EXERCISE AIM: Using the records below, repeat exactly the lines from the one holding "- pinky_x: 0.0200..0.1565" through the one holding "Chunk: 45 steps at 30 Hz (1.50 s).", both ends included, and no others.

ENTRIES SUPPLIED:
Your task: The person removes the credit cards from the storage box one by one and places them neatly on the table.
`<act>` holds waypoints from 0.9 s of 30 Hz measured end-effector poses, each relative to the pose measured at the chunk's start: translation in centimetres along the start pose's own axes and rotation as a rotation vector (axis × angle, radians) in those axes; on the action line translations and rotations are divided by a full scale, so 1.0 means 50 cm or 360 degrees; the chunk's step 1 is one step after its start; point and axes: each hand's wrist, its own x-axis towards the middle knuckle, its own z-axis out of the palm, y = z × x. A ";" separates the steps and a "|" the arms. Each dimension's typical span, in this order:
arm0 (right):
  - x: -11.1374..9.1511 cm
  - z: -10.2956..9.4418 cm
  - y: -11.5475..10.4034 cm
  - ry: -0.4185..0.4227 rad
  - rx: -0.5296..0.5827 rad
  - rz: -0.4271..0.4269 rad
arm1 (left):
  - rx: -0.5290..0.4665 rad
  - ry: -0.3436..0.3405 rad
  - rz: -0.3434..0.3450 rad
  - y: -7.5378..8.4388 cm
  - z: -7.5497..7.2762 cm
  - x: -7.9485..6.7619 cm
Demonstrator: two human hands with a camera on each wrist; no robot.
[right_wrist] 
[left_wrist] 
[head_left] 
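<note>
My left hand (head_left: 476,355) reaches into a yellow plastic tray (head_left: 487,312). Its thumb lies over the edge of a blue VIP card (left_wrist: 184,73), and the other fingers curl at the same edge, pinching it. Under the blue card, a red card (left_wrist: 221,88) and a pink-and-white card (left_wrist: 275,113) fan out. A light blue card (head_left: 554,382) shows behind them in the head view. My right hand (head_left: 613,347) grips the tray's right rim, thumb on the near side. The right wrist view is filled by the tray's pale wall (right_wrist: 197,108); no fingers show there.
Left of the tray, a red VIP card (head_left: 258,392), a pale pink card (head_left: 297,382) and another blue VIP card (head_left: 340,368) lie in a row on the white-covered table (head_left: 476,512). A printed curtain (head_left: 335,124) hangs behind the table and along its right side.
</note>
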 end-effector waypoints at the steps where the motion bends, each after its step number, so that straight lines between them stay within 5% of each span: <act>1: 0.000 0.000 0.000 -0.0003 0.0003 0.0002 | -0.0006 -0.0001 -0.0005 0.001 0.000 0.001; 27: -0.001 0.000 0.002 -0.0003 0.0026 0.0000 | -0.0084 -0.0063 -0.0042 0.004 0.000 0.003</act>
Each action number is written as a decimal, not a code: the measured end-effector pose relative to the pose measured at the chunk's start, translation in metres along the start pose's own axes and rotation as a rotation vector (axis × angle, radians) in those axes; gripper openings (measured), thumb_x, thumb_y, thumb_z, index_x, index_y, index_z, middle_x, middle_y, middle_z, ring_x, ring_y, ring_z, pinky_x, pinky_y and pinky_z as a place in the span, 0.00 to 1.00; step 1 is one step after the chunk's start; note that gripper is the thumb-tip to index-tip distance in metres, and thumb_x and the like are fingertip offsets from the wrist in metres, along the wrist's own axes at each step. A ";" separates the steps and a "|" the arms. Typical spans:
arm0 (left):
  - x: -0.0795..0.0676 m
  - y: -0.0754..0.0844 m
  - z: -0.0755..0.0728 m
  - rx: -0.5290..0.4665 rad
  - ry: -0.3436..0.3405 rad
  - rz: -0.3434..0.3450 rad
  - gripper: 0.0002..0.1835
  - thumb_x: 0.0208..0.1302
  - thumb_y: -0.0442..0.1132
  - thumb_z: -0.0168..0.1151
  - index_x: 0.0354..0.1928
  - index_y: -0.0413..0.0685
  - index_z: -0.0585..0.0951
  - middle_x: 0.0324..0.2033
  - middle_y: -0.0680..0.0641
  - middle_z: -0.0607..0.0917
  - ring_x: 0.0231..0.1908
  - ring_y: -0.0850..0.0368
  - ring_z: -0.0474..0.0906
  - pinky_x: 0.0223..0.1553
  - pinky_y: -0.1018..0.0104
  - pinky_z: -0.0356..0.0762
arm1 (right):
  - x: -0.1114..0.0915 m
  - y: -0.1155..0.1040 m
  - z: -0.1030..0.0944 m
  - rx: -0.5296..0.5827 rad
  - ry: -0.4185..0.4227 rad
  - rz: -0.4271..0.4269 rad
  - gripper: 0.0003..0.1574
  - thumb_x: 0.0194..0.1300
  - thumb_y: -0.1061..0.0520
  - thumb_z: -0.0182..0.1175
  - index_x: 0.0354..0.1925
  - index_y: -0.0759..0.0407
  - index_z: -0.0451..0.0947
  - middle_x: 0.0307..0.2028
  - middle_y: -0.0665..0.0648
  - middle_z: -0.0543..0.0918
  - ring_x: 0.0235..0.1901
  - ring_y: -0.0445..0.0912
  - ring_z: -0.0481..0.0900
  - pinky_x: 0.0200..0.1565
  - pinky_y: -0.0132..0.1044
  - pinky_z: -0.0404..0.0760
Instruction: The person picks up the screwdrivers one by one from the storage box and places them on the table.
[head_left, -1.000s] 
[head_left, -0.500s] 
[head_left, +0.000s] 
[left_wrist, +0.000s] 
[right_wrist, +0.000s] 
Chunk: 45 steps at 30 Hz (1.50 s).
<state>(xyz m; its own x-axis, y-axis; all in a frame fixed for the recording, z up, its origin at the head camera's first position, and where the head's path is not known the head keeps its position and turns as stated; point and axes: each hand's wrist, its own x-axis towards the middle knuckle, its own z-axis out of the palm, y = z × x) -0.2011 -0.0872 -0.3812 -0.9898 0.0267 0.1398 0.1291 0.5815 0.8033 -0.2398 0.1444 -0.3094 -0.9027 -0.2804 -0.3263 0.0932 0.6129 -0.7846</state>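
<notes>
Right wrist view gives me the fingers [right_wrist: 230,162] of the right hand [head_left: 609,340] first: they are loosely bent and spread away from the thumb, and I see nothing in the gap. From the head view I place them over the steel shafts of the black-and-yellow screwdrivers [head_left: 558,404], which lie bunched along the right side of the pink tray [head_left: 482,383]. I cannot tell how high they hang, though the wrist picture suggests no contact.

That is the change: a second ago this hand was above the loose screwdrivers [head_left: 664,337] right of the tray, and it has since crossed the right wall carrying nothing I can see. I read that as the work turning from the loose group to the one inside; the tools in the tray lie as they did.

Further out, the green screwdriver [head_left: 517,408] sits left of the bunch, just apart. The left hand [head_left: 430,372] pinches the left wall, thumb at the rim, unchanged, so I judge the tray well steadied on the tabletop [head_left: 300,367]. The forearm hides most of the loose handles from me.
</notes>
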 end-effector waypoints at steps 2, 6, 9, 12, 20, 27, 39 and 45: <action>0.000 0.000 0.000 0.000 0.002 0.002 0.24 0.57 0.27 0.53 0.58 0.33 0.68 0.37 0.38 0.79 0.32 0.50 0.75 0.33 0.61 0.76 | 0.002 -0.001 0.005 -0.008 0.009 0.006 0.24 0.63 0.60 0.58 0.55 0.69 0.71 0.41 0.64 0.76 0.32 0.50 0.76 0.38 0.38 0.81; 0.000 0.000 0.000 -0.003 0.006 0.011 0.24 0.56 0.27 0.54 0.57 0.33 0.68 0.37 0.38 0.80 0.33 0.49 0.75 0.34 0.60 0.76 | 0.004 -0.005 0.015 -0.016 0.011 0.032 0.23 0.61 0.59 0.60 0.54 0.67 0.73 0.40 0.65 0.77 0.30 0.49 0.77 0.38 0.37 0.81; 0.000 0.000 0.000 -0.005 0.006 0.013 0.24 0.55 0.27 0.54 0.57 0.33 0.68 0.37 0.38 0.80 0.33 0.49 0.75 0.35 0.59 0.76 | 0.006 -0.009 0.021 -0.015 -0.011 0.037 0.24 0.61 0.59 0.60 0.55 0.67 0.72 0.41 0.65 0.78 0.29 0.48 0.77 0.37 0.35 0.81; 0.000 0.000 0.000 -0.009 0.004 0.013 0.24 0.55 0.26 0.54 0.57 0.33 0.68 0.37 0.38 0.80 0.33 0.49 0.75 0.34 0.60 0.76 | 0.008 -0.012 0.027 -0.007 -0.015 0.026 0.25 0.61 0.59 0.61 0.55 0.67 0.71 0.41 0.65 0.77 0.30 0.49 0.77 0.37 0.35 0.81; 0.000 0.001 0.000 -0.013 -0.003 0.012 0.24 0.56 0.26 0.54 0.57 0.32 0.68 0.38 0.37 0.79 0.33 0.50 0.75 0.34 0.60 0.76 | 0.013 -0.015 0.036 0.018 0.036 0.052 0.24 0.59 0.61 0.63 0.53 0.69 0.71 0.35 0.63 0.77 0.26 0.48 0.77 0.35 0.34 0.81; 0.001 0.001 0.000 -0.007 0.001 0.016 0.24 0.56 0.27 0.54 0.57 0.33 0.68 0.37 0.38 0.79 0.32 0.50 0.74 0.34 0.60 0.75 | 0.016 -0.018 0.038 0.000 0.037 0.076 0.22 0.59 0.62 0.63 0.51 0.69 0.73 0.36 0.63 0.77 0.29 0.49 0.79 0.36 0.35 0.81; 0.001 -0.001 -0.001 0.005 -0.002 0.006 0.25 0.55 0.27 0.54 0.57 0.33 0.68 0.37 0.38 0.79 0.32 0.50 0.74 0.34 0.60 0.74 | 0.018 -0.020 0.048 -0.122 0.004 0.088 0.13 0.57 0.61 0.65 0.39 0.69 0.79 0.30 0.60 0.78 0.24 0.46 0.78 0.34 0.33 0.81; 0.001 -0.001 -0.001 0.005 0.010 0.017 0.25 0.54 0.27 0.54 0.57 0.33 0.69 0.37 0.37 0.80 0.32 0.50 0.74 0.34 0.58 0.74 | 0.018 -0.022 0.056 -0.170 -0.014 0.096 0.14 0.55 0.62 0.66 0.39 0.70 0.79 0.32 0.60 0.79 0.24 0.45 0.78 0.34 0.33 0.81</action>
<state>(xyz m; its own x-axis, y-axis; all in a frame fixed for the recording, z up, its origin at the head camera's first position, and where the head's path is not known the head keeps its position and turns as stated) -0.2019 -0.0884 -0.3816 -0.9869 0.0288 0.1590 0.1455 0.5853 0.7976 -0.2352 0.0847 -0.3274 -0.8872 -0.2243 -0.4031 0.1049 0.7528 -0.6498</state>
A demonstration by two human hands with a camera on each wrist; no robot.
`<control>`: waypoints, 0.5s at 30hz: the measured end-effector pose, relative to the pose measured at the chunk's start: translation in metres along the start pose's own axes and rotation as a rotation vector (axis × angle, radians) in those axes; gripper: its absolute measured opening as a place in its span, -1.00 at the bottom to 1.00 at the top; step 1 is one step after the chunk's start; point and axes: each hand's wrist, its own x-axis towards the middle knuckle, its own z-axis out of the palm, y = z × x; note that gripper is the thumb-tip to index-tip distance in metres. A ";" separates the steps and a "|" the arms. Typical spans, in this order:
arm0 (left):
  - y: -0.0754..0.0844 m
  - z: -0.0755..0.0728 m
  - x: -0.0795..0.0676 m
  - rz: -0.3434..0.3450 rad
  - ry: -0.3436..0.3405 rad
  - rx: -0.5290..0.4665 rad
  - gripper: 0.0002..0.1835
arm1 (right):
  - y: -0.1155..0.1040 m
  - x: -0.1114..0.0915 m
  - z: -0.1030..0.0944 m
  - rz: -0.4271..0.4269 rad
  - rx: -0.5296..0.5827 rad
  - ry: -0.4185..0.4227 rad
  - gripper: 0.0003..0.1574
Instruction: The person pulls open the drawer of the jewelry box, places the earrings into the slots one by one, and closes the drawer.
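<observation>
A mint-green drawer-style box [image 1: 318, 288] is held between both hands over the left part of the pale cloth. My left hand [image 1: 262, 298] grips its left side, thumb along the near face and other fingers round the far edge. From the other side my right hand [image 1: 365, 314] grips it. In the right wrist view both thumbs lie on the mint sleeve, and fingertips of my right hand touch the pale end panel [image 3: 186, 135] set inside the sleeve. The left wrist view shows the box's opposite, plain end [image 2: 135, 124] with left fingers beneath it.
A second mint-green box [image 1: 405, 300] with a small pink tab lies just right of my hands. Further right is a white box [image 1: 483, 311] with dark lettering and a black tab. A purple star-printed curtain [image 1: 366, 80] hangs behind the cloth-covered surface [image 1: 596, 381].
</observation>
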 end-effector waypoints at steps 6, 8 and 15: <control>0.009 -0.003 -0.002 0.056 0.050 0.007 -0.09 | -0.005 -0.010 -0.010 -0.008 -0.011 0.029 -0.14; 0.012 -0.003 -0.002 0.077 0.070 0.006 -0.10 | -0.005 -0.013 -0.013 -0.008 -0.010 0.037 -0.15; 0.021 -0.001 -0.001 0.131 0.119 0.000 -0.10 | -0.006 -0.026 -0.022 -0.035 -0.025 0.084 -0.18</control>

EXERCISE OUTPUT:
  - pinky_x: 0.0200..0.1565
  - pinky_y: -0.0132..0.1044
  - pinky_z: -0.0404..0.0760
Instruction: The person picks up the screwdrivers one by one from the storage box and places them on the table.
[head_left, -1.000s] 
[head_left, -0.500s] 
[head_left, +0.000s] 
[left_wrist, +0.000s] 
[right_wrist, +0.000s] 
Chunk: 45 steps at 30 Hz (1.50 s).

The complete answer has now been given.